K-means clustering is an Unsupervised Learning algorithm that partitions data into ( k ) clusters. Each data point is assigned to the cluster with the nearest centroid.
The algorithm partitions a dataset into ( k ) clusters by assigning data points to the closest cluster mean. The means are updated iteratively until convergence is achieved.
Key Features
- Unsupervised Learning: K-means organizes unlabeled data into meaningful groups without prior knowledge of the categories.
- Hyperparameter ( k ): The number of clusters must be specified beforehand.
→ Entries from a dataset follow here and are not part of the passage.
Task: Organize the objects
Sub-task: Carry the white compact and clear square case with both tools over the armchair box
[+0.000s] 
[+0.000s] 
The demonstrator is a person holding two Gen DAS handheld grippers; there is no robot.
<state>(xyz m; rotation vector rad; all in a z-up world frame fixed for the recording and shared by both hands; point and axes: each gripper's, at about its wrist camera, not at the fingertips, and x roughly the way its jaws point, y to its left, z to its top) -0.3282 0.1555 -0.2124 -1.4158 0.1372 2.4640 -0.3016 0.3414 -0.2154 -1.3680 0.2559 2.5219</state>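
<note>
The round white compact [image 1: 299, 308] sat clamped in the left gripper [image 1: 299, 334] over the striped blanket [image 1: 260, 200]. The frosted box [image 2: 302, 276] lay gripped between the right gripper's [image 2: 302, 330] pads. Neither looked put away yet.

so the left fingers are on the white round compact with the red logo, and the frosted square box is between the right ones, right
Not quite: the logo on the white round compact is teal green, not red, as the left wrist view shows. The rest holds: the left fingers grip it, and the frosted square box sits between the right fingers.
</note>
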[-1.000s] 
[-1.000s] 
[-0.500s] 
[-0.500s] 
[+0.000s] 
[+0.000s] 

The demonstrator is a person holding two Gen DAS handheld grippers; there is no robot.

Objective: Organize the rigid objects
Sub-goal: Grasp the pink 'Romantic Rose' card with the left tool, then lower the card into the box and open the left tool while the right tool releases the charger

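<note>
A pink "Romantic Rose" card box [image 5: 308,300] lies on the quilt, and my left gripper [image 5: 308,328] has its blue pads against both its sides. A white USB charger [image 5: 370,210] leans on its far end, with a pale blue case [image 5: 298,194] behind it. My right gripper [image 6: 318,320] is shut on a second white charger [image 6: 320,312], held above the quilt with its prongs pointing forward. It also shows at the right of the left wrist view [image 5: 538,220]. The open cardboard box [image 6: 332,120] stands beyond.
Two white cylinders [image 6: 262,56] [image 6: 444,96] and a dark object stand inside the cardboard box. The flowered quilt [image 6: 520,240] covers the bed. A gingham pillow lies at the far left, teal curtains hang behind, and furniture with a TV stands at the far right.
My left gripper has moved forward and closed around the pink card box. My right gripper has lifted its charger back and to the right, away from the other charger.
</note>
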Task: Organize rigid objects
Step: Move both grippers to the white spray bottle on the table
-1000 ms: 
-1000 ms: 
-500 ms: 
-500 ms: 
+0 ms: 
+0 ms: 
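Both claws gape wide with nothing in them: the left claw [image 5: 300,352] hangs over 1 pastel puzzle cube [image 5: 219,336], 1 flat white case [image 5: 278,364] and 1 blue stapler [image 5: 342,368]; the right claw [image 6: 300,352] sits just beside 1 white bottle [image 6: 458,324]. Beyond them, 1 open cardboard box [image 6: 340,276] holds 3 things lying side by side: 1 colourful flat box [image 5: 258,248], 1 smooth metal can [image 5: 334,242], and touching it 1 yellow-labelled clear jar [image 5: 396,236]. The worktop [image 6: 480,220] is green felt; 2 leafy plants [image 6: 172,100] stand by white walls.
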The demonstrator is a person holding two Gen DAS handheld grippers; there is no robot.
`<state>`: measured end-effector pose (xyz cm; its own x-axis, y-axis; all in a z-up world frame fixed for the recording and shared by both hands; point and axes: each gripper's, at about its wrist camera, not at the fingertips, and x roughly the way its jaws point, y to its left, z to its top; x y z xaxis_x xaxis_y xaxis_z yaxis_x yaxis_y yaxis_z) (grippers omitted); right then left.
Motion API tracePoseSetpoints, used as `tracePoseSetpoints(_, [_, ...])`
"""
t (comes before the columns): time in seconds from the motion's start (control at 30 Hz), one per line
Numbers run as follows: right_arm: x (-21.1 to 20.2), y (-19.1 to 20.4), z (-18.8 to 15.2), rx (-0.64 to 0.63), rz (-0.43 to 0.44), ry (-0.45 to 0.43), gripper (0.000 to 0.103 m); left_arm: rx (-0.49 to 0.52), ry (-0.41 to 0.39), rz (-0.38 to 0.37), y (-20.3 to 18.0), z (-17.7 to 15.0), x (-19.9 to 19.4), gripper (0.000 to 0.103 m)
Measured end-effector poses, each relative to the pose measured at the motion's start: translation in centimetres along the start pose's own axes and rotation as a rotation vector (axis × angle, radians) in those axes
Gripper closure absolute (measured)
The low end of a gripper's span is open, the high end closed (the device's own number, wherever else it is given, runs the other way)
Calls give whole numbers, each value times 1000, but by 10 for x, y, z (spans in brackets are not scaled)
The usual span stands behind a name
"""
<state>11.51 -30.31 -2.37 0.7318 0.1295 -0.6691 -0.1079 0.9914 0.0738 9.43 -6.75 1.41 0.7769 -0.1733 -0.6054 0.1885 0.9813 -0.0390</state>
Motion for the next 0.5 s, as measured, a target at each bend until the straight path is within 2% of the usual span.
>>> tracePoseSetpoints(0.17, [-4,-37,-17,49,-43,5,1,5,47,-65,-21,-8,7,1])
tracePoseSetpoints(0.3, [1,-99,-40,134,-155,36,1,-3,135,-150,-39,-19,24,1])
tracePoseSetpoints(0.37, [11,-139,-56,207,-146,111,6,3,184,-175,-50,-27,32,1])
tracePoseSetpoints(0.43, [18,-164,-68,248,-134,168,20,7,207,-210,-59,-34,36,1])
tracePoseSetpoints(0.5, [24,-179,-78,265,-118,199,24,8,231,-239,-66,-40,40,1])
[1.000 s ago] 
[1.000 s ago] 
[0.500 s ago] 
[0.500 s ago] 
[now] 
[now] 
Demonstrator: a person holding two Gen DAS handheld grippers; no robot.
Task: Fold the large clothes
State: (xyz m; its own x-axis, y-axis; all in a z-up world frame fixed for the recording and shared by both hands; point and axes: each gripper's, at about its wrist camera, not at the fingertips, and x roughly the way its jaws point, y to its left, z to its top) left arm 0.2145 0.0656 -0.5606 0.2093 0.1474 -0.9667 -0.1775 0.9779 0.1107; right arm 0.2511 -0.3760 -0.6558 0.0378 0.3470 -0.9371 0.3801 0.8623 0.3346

The optimal number of clusters can be determined using WCSS and elbow method.
Algorithm Process:
- Randomly choose ( k ) initial centroids.
- Assign each data point to the nearest centroid.
- Recalculate the centroids based on the current cluster assignments.
- Repeat steps 2 and 3 until convergence (i.e., centroids no longer change significantly).
Visualization: Scatterplots can be used to visualize clusters and their centroids.
Adaptability: K-means can be updated with new data and allows for comparison of changes in centroids over time.
Limitations
- Sensitivity to Initialization: The algorithm is sensitive to the initial placement of centroids, which can affect the final clustering outcome.
- Predefined Number of Clusters: The number of clusters ( k ) must be specified in advance, which may not always be straightforward.